### Your goal:
For each line of the data below, copy it if it holds the word "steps".

#####

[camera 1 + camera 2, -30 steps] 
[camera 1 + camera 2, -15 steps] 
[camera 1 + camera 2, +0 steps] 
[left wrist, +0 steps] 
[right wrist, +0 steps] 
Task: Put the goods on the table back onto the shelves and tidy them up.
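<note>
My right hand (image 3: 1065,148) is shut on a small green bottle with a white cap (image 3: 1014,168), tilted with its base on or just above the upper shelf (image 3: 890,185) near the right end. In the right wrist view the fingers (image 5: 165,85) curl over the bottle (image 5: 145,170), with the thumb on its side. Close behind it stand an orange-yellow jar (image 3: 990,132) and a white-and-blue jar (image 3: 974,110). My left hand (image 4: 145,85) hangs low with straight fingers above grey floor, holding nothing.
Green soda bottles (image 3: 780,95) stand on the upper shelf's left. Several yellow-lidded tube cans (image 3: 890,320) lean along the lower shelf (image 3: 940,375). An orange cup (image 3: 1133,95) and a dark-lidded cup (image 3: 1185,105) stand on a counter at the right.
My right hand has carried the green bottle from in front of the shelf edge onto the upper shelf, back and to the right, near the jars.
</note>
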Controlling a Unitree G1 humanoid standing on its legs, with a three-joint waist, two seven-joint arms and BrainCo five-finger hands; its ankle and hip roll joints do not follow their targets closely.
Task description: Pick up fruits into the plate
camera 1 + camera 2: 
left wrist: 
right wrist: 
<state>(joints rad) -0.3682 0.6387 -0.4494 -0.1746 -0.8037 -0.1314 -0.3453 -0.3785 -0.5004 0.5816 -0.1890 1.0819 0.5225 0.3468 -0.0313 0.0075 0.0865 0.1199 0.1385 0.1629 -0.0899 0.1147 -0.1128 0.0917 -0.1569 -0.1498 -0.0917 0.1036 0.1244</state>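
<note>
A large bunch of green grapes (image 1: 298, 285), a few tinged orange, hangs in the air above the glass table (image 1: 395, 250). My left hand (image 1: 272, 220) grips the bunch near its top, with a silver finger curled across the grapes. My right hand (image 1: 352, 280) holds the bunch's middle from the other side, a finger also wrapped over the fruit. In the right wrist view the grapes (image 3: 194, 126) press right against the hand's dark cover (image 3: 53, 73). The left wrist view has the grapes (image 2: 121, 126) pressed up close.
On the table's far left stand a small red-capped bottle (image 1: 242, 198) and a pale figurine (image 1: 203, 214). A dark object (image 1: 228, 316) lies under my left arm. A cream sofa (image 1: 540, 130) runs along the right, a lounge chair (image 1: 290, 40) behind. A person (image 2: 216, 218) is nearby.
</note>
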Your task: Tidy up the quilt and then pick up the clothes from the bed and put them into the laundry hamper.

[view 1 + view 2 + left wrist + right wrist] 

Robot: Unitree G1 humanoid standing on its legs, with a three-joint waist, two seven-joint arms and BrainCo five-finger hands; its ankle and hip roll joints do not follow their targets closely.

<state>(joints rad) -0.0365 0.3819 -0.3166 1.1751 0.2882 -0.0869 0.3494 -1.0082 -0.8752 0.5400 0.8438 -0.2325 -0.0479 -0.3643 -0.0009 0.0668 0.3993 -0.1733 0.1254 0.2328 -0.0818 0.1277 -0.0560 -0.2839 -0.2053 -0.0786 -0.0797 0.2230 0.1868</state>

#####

### Task output:
[camera 1 + camera 2, -30 steps] 
[camera 1 + camera 2, -15 steps] 
[camera 1 + camera 2, +0 steps] 
[left wrist, +0 steps] 
[right wrist, +0 steps] 

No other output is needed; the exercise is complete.